In the answer, each line of the listing should appear again unchanged.

-------------------------

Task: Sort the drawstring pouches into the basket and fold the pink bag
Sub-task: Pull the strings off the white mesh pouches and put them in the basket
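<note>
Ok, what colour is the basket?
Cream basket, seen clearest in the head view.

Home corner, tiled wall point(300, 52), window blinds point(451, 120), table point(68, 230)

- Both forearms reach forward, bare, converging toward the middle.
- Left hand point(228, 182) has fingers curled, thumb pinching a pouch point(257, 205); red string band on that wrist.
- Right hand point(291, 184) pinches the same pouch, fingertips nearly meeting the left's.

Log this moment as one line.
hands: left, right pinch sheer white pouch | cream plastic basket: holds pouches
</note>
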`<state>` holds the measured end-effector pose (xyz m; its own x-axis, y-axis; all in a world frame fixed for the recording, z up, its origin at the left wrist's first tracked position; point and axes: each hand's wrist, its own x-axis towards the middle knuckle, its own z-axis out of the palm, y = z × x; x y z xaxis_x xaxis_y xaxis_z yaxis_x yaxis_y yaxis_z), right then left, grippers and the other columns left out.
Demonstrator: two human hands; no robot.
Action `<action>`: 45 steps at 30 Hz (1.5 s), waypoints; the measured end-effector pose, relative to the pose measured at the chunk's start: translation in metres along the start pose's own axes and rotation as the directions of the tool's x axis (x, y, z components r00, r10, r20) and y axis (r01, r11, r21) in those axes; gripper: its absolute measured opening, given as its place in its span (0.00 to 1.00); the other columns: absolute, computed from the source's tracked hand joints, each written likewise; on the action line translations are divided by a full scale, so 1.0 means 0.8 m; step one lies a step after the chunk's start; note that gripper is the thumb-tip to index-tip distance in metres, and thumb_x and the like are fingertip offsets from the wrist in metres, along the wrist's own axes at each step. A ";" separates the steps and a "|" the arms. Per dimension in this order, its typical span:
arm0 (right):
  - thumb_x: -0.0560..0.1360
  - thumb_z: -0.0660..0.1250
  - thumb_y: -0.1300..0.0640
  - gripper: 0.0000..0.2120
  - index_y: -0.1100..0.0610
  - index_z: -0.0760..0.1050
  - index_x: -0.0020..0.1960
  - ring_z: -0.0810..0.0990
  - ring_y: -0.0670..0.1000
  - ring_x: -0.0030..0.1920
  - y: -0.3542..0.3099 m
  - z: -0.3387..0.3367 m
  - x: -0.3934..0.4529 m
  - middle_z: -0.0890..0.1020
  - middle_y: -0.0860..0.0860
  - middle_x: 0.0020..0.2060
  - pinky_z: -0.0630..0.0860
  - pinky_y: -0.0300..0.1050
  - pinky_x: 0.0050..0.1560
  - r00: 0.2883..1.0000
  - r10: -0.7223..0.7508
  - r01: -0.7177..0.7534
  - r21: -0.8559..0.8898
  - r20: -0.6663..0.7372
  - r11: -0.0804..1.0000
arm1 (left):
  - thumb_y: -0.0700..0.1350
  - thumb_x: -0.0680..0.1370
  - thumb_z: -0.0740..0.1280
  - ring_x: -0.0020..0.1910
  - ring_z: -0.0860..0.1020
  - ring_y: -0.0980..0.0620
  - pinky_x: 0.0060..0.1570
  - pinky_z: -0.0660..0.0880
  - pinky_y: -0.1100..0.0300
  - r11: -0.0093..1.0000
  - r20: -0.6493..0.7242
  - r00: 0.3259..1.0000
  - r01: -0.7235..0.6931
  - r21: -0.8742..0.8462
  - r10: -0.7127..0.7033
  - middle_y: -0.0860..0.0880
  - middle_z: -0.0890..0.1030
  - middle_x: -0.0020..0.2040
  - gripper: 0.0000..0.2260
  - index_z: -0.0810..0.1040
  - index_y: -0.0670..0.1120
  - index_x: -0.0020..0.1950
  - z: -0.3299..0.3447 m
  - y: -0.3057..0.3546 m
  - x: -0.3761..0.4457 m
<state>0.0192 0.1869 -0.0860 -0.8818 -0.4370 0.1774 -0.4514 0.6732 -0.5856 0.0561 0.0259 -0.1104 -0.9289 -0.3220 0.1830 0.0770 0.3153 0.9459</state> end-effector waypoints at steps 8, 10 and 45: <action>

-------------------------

--- ANSWER BOX ---
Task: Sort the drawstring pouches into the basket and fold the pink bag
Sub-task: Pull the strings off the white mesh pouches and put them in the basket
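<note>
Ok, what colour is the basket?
Cream basket, seen clearest in the head view.

Home corner, tiled wall point(300, 52), window blinds point(451, 120), table point(68, 230)

- Both forearms reach forward, bare, converging toward the middle.
- Left hand point(228, 182) has fingers curled, thumb pinching a pouch point(257, 205); red string band on that wrist.
- Right hand point(291, 184) pinches the same pouch, fingertips nearly meeting the left's.

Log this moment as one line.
hands: left, right pinch sheer white pouch | cream plastic basket: holds pouches
</note>
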`<state>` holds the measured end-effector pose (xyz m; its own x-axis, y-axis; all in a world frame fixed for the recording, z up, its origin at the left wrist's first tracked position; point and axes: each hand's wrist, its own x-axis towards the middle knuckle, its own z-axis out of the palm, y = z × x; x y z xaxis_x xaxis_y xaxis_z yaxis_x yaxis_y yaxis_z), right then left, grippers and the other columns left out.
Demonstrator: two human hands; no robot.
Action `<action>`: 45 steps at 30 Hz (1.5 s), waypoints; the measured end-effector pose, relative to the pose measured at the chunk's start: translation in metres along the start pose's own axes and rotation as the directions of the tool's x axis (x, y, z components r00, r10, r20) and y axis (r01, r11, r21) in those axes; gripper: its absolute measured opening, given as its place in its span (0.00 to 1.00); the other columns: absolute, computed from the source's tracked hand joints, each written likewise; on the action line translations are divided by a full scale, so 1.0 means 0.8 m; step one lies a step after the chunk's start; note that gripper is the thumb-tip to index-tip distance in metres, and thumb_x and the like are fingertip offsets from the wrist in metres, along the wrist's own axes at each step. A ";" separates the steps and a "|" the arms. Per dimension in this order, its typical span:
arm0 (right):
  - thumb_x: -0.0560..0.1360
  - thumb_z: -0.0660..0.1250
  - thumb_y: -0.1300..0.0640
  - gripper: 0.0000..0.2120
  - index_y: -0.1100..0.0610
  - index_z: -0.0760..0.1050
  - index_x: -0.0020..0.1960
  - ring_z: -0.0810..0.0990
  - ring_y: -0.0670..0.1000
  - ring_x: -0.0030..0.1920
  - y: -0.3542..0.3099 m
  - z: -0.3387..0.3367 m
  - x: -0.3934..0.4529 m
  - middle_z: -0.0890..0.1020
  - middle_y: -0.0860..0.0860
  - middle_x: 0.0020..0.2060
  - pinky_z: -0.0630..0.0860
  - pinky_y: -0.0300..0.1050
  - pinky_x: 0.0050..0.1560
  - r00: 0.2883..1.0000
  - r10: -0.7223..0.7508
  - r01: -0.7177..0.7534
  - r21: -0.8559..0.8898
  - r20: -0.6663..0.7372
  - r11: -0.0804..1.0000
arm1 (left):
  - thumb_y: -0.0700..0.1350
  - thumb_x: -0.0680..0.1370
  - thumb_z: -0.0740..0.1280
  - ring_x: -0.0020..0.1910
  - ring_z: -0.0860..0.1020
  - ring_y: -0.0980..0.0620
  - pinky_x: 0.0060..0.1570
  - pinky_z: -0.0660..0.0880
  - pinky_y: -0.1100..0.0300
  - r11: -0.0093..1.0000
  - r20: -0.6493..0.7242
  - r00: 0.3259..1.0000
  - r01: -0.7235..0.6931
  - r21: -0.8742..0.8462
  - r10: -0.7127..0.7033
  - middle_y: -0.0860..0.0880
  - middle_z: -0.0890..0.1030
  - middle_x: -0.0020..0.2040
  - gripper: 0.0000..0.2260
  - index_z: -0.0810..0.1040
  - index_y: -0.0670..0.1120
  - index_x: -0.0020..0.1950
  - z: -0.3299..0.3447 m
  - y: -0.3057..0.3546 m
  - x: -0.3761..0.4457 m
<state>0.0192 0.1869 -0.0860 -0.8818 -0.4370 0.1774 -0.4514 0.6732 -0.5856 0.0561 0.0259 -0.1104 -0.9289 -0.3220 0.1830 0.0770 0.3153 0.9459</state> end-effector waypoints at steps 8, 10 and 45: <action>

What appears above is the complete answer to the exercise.